Elkin, Stanley
ELKIN, STANLEY
ELKIN, STANLEY (1930–1995), U.S. novelist and short story writer. From 1955 to 1957, he served in the U.S. Army. From 1960, he taught and wrote at Washington University in St. Louis, Missouri, where he was appointed professor of English in 1968.
Elkin has been described as a black humorist. His fiction, which dramatizes the conflicts and vulgarity of contemporary popular culture in the U.S.A., has become increasingly popular since the 1960s. His first novel Boswell: a Modern Comedy (1964) chronicles the post-World War ii era as seen through the eyes of a cynical outside observer. His 1976 novel The Franchiser describes the life of Ben Flesh, who collects franchises, lives out of his Cadillac, eats fast food, and sleeps in motels. Only serious illness forces Ben to confront the sterility of his life.

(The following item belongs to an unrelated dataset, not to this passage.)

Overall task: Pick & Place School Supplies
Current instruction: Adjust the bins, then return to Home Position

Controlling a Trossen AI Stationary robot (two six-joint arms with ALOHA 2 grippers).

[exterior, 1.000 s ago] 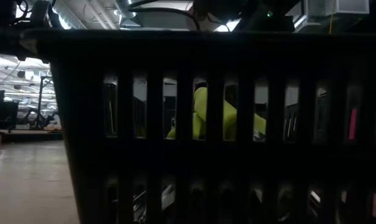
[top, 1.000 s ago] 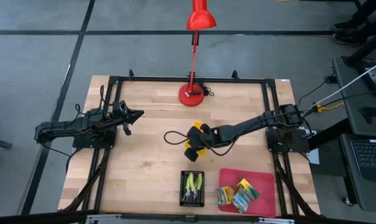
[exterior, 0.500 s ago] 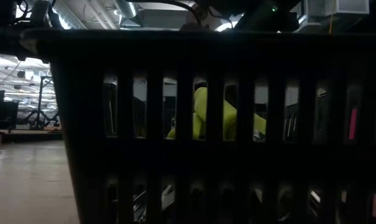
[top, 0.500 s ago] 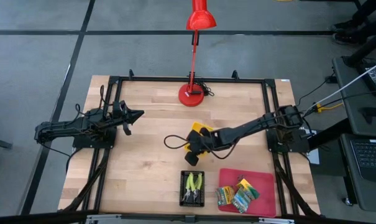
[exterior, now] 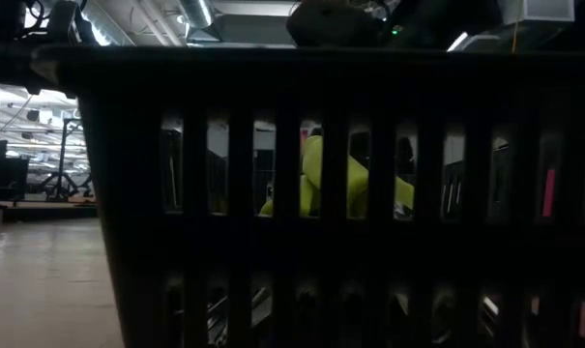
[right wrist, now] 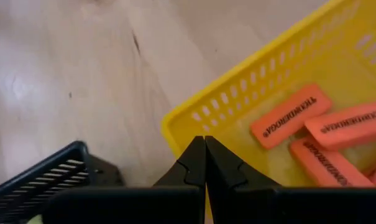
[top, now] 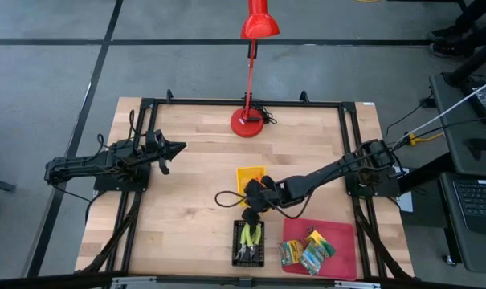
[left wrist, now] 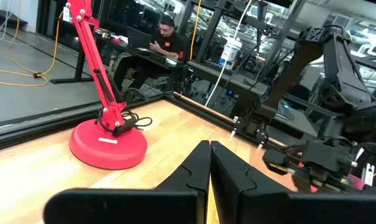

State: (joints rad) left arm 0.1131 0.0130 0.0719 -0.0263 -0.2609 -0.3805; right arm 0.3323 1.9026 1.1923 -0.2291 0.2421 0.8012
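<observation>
1. High view: right gripper (top: 253, 210) hangs between yellow tray (top: 244, 173) and black tray (top: 248, 242) holding pliers (top: 248, 237); left gripper (top: 178, 148) waits apart.
2. Left wrist view: fingers (left wrist: 197, 168) pressed together.
3. Right wrist view: fingers (right wrist: 194, 158) together, empty, at the tray of orange sticks (right wrist: 290, 116).

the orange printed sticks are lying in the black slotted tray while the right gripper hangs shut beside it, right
Not quite: the orange printed sticks lie in the yellow slotted tray, not the black one. The right wrist view shows them there, with the right gripper shut at that tray's rim. The black slotted tray holds the pliers with yellow-green handles, as the high view shows.
</observation>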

Elkin's fiction is peopled by fantastically comic characters. In his third novel, The Dick Gibson Show (1971), Elkin utilizes a radio talk show format to recreate a set of eccentric comic personalities. His novella The Living End (1979) traces the lives of hold-up victims in Minneapolis-St. Paul, the cast of characters including Jesus, Mary, and Joseph and others both living and dead.
Elkin often uses the Jew and his exile as analogy for man's striving for freedom. In his first collection of short stories, Criers and Kibitzers, Kibitzers and Criers (1966), Elkin evokes the atmosphere of growing up Jewish in the late 1930s.
Elkin's other works have included the novel A Bad Man (1967) and the volume of short stories Searches and Seizure (1973), George Mills (1982), for which he won the 1983 National Book Critics Circle Award, and Magic Kingdom (1985).
bibliography:
D. Dougherty, Stanley Elkin (1990); T. Pughe, Comic Sense (1994).